Input data =
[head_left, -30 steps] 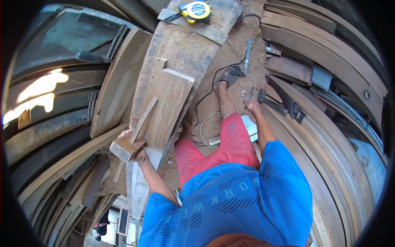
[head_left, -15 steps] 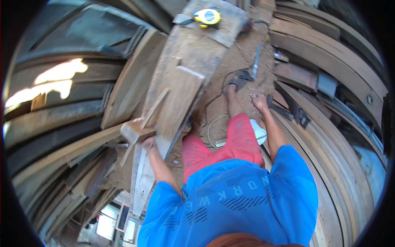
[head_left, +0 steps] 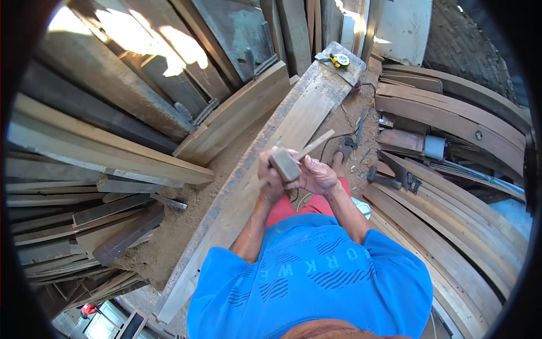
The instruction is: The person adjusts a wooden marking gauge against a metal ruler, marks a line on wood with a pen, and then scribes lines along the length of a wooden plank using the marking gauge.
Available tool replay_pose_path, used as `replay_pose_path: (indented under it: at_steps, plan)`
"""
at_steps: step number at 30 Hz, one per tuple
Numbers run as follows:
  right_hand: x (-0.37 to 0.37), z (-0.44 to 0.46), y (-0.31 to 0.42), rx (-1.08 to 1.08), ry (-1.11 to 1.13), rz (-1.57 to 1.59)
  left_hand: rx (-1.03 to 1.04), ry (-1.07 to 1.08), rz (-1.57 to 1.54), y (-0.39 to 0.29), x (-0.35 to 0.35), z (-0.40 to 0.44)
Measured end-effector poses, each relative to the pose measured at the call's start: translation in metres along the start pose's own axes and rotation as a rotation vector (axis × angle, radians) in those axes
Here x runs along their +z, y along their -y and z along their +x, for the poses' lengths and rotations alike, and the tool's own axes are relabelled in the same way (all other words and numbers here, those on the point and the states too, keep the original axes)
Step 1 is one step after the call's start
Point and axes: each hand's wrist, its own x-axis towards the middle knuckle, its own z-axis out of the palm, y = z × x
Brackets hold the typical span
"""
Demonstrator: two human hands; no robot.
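Observation:
In front of my chest, a wooden marking gauge (head_left: pixel 286 164) is held up over the bench plank, its block tilted and a thin stem sticking out to the upper right. My left hand (head_left: pixel 271 179) wraps round the block from the left. On the other side, my right hand (head_left: pixel 319 175) has its palm turned up, with thumb and fingers at the stem close to the block; part of the grip is hidden. Beneath both hands runs a long, worn bench plank (head_left: pixel 209 226), with a flat board (head_left: pixel 305 116) lying on it.
A yellow tape measure (head_left: pixel 339 60) sits at the bench's far end. To my right, a hammer (head_left: pixel 385 178) lies on stacked boards (head_left: pixel 446 226). More timber (head_left: pixel 62 203) is piled at left, beside sawdust (head_left: pixel 164 248) on the floor. A cord (head_left: pixel 333 137) runs near my foot.
My left hand has brought the marking gauge from the bench's left side to in front of me. My right hand has left the spot beside the hammer and joined it. The view has turned.

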Motion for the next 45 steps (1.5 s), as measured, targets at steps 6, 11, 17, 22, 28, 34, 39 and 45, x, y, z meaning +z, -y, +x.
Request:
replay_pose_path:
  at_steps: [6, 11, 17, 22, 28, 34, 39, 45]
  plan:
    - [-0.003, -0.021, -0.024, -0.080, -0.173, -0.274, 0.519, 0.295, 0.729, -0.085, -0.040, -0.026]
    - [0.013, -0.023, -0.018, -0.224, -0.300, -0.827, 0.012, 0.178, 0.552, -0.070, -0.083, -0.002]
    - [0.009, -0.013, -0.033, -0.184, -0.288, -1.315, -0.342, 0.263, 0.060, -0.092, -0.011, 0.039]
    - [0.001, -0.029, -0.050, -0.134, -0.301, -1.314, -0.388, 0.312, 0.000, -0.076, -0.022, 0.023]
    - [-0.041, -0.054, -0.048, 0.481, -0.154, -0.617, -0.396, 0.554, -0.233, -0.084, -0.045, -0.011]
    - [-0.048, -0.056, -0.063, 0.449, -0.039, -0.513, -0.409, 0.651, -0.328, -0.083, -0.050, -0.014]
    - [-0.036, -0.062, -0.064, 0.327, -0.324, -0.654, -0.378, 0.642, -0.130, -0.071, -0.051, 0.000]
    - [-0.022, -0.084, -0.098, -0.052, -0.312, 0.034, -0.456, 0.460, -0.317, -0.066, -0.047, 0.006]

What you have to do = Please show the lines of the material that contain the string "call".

Task result =
Measured end-effector poses, each relative to the pose measured at the call's start: translation in metres along the start pose's own axes and rotation as a rotation vector (axis × angle, radians) in those axes
Step 1 is one step after the call's start

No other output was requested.